**DATA TO EXAMINE**
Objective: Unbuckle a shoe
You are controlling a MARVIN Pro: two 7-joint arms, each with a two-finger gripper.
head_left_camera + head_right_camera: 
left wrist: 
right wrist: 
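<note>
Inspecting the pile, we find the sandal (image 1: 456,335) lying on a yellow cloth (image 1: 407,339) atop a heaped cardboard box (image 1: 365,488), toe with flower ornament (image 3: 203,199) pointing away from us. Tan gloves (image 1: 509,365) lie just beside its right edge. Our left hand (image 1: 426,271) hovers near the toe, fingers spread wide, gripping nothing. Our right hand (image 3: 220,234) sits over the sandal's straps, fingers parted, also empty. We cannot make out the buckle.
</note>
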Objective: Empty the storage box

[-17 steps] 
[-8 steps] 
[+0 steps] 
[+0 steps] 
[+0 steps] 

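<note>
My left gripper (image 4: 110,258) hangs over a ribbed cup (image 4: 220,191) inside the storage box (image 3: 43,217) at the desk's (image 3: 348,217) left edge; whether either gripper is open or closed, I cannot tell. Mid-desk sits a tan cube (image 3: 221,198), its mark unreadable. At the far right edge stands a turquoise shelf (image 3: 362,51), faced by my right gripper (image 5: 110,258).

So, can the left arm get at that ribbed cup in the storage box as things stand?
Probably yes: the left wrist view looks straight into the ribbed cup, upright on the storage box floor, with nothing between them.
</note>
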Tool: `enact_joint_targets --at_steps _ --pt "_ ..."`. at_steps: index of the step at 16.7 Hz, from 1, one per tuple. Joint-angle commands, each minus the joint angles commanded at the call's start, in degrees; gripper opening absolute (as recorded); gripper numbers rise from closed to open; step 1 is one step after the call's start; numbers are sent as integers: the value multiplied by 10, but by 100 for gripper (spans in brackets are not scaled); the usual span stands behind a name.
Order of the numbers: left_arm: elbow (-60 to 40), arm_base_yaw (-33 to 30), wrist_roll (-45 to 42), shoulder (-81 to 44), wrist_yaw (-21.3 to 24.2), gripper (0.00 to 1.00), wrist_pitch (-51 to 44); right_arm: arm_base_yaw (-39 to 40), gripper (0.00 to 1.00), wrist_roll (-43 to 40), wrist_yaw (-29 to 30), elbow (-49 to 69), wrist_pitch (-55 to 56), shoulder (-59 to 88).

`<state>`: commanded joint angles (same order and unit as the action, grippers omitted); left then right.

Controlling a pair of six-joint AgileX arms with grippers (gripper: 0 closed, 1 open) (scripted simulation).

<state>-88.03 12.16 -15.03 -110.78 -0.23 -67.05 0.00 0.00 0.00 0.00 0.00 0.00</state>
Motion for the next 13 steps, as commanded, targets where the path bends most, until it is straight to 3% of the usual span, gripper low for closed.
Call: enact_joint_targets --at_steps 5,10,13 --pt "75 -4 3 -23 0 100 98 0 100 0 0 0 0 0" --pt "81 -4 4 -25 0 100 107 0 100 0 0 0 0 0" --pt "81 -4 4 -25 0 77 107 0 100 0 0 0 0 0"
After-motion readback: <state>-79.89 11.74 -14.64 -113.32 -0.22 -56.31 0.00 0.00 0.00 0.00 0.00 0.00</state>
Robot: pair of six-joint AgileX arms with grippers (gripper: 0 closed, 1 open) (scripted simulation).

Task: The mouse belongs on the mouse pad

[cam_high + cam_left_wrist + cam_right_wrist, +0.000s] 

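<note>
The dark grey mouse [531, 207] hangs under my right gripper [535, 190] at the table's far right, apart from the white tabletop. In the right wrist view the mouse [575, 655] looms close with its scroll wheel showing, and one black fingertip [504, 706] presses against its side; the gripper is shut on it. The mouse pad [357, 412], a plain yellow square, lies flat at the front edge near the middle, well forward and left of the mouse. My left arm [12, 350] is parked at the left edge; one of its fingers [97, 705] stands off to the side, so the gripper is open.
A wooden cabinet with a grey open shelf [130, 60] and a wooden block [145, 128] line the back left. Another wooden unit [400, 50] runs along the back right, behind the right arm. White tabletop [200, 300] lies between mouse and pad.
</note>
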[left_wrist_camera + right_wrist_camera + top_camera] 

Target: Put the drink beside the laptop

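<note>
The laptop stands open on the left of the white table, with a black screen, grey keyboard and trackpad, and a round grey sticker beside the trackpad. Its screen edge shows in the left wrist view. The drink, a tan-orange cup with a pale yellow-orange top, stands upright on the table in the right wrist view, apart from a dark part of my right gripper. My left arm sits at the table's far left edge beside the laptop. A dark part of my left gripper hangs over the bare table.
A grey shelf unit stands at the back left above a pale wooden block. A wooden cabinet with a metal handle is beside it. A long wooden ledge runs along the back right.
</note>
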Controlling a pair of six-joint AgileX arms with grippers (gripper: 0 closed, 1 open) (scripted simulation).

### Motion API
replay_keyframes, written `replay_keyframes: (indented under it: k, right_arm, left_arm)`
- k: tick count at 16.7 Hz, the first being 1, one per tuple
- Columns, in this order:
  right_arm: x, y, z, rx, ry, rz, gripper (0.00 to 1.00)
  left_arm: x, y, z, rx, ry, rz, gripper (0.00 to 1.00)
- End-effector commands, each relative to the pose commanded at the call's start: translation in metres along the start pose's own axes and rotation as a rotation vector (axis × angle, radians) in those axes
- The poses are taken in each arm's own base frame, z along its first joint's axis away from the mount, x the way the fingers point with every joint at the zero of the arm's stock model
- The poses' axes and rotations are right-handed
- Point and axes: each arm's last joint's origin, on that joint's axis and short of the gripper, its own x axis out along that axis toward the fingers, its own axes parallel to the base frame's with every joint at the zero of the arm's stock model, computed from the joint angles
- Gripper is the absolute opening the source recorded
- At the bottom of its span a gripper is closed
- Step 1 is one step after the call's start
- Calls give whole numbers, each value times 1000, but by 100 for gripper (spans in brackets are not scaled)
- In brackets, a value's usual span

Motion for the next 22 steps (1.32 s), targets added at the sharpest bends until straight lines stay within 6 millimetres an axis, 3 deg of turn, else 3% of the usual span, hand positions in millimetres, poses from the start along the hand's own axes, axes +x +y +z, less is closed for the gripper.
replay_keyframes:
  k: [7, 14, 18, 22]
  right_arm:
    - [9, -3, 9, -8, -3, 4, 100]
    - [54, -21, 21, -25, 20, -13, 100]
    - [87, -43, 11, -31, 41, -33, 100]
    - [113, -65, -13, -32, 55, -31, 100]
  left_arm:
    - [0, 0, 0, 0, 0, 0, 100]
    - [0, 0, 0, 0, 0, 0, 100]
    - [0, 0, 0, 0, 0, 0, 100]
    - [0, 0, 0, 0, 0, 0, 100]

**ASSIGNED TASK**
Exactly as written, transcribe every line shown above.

**SOLUTION FOR THIS PROBLEM**
Objective: Unbuckle a shoe
You are controlling a MARVIN Pro: two 7-joint arms, each with a two-finger gripper.
head_left_camera + head_right_camera: 
left wrist: 
right wrist: 
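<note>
Inspecting the pile, we find the sandal (image 1: 456,335) lying on a yellow cloth (image 1: 407,339) atop a heaped cardboard box (image 1: 365,488), toe with flower ornament (image 3: 203,199) pointing away from us. Tan gloves (image 1: 509,365) lie just beside its right edge. Our left hand (image 1: 426,271) hovers near the toe, fingers spread wide, gripping nothing. Our right hand (image 3: 220,234) sits over the sandal's straps, fingers parted, also empty. We cannot make out the buckle.
</note>
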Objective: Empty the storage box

[-17 steps] 
[-8 steps] 
[+0 steps] 
[+0 steps] 
[+0 steps] 

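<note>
My left gripper (image 4: 110,258) hangs over a ribbed cup (image 4: 220,191) inside the storage box (image 3: 43,217) at the desk's (image 3: 348,217) left edge; whether either gripper is open or closed, I cannot tell. Mid-desk sits a tan cube (image 3: 221,198), its mark unreadable. At the far right edge stands a turquoise shelf (image 3: 362,51), faced by my right gripper (image 5: 110,258).

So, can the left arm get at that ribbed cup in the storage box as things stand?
Probably yes: the left wrist view looks straight into the ribbed cup, upright on the storage box floor, with nothing between them.
</note>
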Tool: `enact_joint_targets --at_steps _ --pt "_ ..."`. at_steps: index of the step at 16.7 Hz, from 1, one per tuple. Joint-angle commands, each minus the joint angles commanded at the call's start, in degrees; gripper opening absolute (as recorded); gripper numbers rise from closed to open; step 1 is one step after the call's start; numbers are sent as integers: the value multiplied by 10, but by 100 for gripper (spans in brackets are not scaled); the usual span stands behind a name.
Order of the numbers: left_arm: elbow (-60 to 40), arm_base_yaw (-33 to 30), wrist_roll (-45 to 42), shoulder (-81 to 44), wrist_yaw (-21.3 to 24.2), gripper (0.00 to 1.00), wrist_pitch (-51 to 44); right_arm: arm_base_yaw (-39 to 40), gripper (0.00 to 1.00), wrist_roll (-43 to 40), wrist_yaw (-29 to 30), elbow (-49 to 69), wrist_pitch (-55 to 56), shoulder (-59 to 88).

`<state>`: commanded joint angles (same order and unit as the action, grippers omitted); left then right.

Controlling a pair of six-joint AgileX arms with grippers (gripper: 0 closed, 1 open) (scripted simulation).

<state>-88.03 12.16 -15.03 -110.78 -0.23 -67.05 0.00 0.00 0.00 0.00 0.00 0.00</state>
Motion for the next 13 steps, as commanded, targets where the path bends most, until it is straight to 3% of the usual span, gripper low for closed.
Call: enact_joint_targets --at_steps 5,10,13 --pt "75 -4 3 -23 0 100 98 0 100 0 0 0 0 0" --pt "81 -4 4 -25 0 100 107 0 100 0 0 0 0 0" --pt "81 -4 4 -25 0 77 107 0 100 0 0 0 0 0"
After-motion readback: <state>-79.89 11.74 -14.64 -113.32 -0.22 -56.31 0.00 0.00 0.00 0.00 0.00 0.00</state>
Robot: pair of six-joint AgileX arms with grippers (gripper: 0 closed, 1 open) (scripted simulation).

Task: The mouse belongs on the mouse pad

[cam_high + cam_left_wrist + cam_right_wrist, +0.000s] 

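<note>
The dark grey mouse [531, 207] hangs under my right gripper [535, 190] at the table's far right, apart from the white tabletop. In the right wrist view the mouse [575, 655] looms close with its scroll wheel showing, and one black fingertip [504, 706] presses against its side; the gripper is shut on it. The mouse pad [357, 412], a plain yellow square, lies flat at the front edge near the middle, well forward and left of the mouse. My left arm [12, 350] is parked at the left edge; one of its fingers [97, 705] stands off to the side, so the gripper is open.
A wooden cabinet with a grey open shelf [130, 60] and a wooden block [145, 128] line the back left. Another wooden unit [400, 50] runs along the back right, behind the right arm. White tabletop [200, 300] lies between mouse and pad.
</note>
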[left_wrist_camera + right_wrist_camera + top_camera] 

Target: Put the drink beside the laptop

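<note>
The laptop stands open on the left of the white table, with a black screen, grey keyboard and trackpad, and a round grey sticker beside the trackpad. Its screen edge shows in the left wrist view. The drink, a tan-orange cup with a pale yellow-orange top, stands upright on the table in the right wrist view, apart from a dark part of my right gripper. My left arm sits at the table's far left edge beside the laptop. A dark part of my left gripper hangs over the bare table.
A grey shelf unit stands at the back left above a pale wooden block. A wooden cabinet with a metal handle is beside it. A long wooden ledge runs along the back right.
</note>
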Controlling a pair of six-joint AgileX arms with grippers (gripper: 0 closed, 1 open) (scripted simulation).

### Motion API
replay_keyframes, written `replay_keyframes: (indented under it: k, right_arm, left_arm)`
- k: tick count at 16.7 Hz, the first being 1, one per tuple
- Columns, in this order:
  right_arm: x, y, z, rx, ry, rz, gripper (0.00 to 1.00)
  left_arm: x, y, z, rx, ry, rz, gripper (0.00 to 1.00)
- End-effector commands, each relative to the pose commanded at the call's start: translation in metres along the start pose's own axes and rotation as a rotation vector (axis × angle, radians) in those axes
- The poses are taken in each arm's own base frame, z along its first joint's axis away from the mount, x the way the fingers point with every joint at the zero of the arm's stock model
- The poses' axes and rotations are right-handed
- Point and axes: each arm's last joint's origin, on that joint's axis and short of the gripper, its own x axis out along that axis toward the fingers, its own axes parallel to the base frame's with every joint at the zero of the arm's stock model, computed from the joint angles
- Gripper is the absolute opening the source recorded
- At the bottom of its span a gripper is closed
- Step 1 is one step after the call's start
- Calls give whole numbers, each value times 1000, but by 100 for gripper (spans in brackets are not scaled)
- In brackets, a value's usual span

Motion for the next 22 steps (1.32 s), targets added at the sharpest bends until straight lines stay within 6 millimetres an axis, 3 deg of turn, else 3% of the usual span, hand positions in millimetres, poses from the start along the hand's own axes, axes +x +y +z, less is closed for the gripper.
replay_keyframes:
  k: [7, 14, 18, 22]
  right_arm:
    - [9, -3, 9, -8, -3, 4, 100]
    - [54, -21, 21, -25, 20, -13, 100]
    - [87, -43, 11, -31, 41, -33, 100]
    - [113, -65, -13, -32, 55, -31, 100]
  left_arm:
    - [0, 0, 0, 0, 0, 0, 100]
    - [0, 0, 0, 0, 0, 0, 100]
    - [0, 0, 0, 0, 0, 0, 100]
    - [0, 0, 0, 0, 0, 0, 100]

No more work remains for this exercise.